Blastomyces dermatitidis
What are the major forms of blastomycosis?
1. Primary pulmonary
2. Disseminated (cutaneous, other)
How is the laboratory diagnosis of blastomycosis made?
Direct mount
(fluids, prostate fluid, sputa, or tissue is examined in 10% KOH).
Which fungus usually occurs as a thick-walled globose yeast with blastoconidium attached to the parent cell by a broad base?
Blastomyces dermatitidis
Blastomycosis is most common in which individuals?
1. Males 40 - 60 years of age
2. Children
How does the mold form of blastomycetes dermatitidis appear?
Hyaline septate mycelia with microconidia
*Appears similar to Chrysosporium or Sepedonium
How can Blastomycetes dermatitidis be confirmed, since it scan sometimes resemble other fungi?
Should demonstrate that mycelial form can be converted to yeast form
What treatments can be used for blastomycosis?
1. Amphotericin B--> drug of choice
2. Hydroxystilbamidine (treats cutaneous form of disease)
What is the natural habitat for Blastomycetes dermatitidis?
Most likely soil
Blastomycetes dermatitidis is endemic to which areas of the U.S?
Mississippi and Ohio River Valleys and extends to the eastern seaboard
Which fungal disease is a chronic granlumatous disease that originates as a pulmonary infection and disseminates, resulting in ulcerative granulomata in the nasal, buccal, and occasionally the GI mucosa?
Paracoccidiodes brasiliensis
Which fungal infection is frequently seen with other diseases such as Chagas' disease and helminth infections?
Paracoccidiodes brasiliensis
Paracoccidiodes brasiliensis is commonly seen as lesions on which regions of the body?
Oropharynx and gingivae
What are the different forms of paracoccidiodes brasiliensis disease?
1. Pulmonary
2. Disseminated
How is the lab diagnosis of paracoccidiodes brasiliensis made?
Direct mount
*Sputum, biopsy the base and outher edge of ulcers, crusts, or pus typically contain the YEAST form
On a direct mount, how is paracoccidioides brasiliensis characterized?
Multiple budding yeasts
(consisting of globose, young cells)
Which fungus sometimes appears as a "mariner's wheel" or "Mickey Mouse type" forms on direct mount?
Paracoccidiodes brasiliensis
What is the treatment for paracoccidioides brasiliensis?
1. Amphotericin B (drug of choice)
2. Sulfonamides (mild forms)
3. Ketoconazole (clinical studies)
What is the natural habitat of paracoccidioides brasiliensis?
Soil and wood
Which fungal infection is an opportunistic mycotic infection caused by molds in the class Zygomycetes and order Mucorales?
Mucormycosis
What is invasive mycormycosis defined by?
The site of involvement
Individuals with ketoacidosis resulting from diabetes mellitus, drugs, or uremia are very susceptible to which fungal infection?
Mucormycosis
List 2 etiologic agents of mucormycosis
1. Rhizopus
2. Mucor
Which fungal infection can invade the nasal region with rapid progression to sinuses, eye, brain, and meninges?

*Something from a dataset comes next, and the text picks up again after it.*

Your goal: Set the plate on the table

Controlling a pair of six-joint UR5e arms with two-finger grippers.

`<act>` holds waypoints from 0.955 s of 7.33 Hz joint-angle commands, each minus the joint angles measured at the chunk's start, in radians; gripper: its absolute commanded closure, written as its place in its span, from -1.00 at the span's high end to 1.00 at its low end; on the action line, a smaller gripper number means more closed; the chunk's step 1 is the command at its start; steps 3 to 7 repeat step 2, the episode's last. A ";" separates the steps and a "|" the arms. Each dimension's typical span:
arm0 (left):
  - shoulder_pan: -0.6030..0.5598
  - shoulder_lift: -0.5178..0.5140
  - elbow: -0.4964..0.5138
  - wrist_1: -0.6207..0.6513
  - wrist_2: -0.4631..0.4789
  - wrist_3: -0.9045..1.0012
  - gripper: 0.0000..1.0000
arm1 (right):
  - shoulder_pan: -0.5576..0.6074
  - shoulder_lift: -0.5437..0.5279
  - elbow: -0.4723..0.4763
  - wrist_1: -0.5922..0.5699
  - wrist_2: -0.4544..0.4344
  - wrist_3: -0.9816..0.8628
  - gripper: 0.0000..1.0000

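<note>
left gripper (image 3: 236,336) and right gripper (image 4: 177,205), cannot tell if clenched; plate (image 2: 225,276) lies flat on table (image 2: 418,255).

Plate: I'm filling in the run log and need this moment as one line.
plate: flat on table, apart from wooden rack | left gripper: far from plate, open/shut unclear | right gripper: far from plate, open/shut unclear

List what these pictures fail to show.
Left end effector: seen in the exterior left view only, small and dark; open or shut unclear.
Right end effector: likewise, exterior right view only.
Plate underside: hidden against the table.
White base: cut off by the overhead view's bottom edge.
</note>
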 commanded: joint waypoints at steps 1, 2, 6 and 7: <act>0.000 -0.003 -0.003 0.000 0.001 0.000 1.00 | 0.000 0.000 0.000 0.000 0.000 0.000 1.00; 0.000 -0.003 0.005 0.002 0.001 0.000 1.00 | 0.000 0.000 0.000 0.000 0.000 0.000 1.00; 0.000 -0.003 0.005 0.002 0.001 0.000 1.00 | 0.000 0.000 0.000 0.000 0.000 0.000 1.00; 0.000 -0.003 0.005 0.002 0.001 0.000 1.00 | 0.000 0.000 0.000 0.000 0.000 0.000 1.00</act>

Rhinocerebral mucormycosis
Facial edema and bloody exudates maybe signs of which fungal infection?
Rhinocerebral mucormycosis
*Can cause death within 1 week.
Inhalation of the sporangiospores of which fungi results in colonization and invasion of the blood vessels, causing profound destruction of the lung parenchyma?
Thoracic mucormycosis

*Onset to death may be no more than 1 - 4 weeks
How is the lab diagnosis of mucormycosis made?

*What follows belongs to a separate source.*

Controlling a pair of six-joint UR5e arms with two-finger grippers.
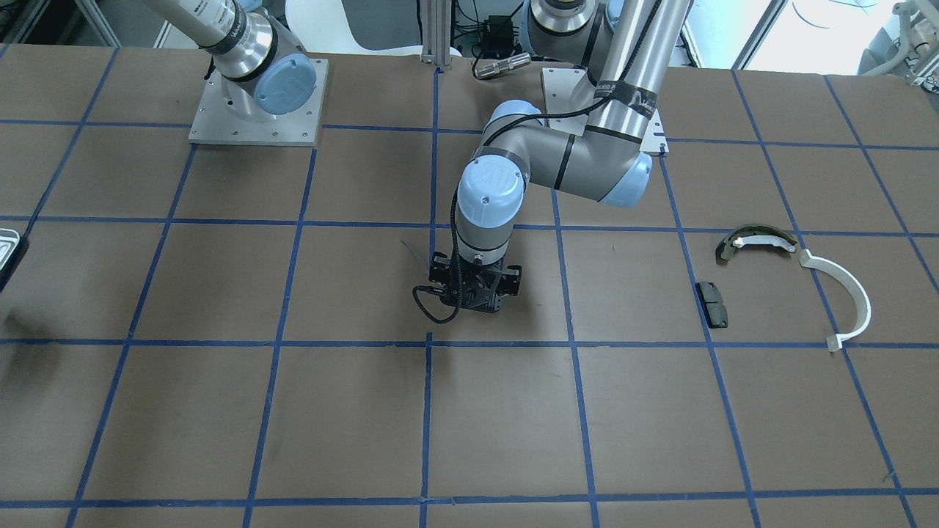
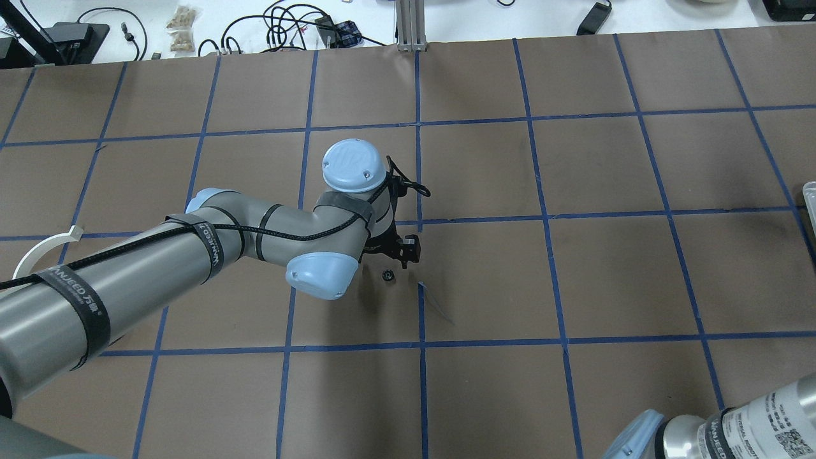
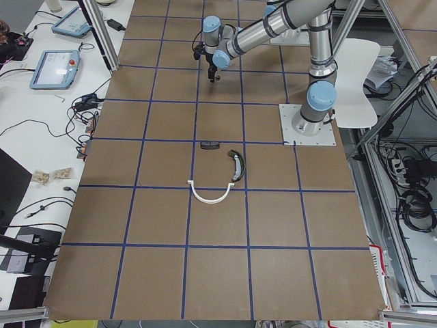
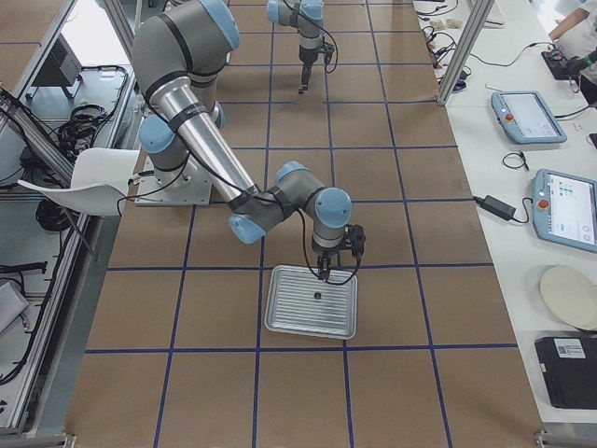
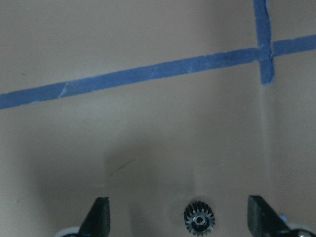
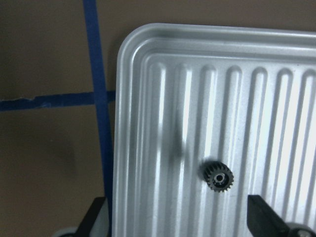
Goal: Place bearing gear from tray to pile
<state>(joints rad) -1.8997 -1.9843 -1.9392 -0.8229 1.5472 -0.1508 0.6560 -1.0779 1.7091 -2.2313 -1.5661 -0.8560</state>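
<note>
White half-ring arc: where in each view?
Front-facing: white half-ring arc at right.
Overhead: left edge, beside left arm.
Exterior left: centre.
Exterior right: not in it.
Left wrist: not in it.
Right wrist: not in it.
Landmark: brake shoe beside it, front-facing and exterior left.

The table point(image 1: 220, 411) is covered in brown paper and marked into squares by blue tape point(image 1: 433, 342). An olive-and-dark brake shoe point(image 1: 755, 240) lies on it toward the robot's left end. A white arc point(image 1: 864, 301) lies just beside the shoe, one tip close to the shoe's end. A small black pad point(image 1: 712, 304) lies near the shoe, on its side toward the table's middle. A small dark gear point(image 2: 386, 275) lies well apart from the shoe, about mid-table. The ridged tray point(image 4: 289, 308) lies farthest from the shoe, toward the opposite end.
</note>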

Specimens of tissue, sputum, or nasal exudates should be taken
1. Direct microscope --> broad (10-15 um) irregular, branching, nonseptate hyphae
What is the prognosis of mucormycosis?
Mortality due to infections with organisms in the Mucorales is approximately 50%
*Diagnosis is often antemortem
What is the recommended treatment for mucormycosis?
1. Amphotericin B
2. Surgical debridement

*Control of the underlying disease is of great importance for positive prognosis
List the kingdom, phylum, and class that the order Actinomycetales is under.
Kingdom: Monera
Phylum: Schizomycota
Class: Eubacter
Which infection is characterized by dark red area of persistent swelling and suppuration with the formation of abscesses with draining sinuses?
Actinomycosis
Describe the bacteria that causes actinomycosis
Endogenous anearobic Gram(+) rods, which grow as filaments and branching rods
List the 3 forms of actinomycosis.
1. Cervicofacial
2. Thoracic
3. Abdominal
Which bacteria infection results from organisms in the normal flora of the human mouth (saliva, tongue, gingival crevice debris, and tonsils)?
Actinomycosis
What are the predisposing factors for Actinomycosis?
1. Malnutrition
2. Alcoholism
3. Systemic disease
4. Disruption of the mucosal surfaces
5. Depressed cell-mediated or humoral immune responses
Which infection is diagnosed by looking for sulfur granules in material draining from the lesions?
Actinomycosis
What is the treatment for Actinomycosis/
Long-term antibiotic therapy combined with surgical drainage of the lesions and excision of damaged tissue
*Penicillins
What is the natural habitat of bacteria causing actinomycosis?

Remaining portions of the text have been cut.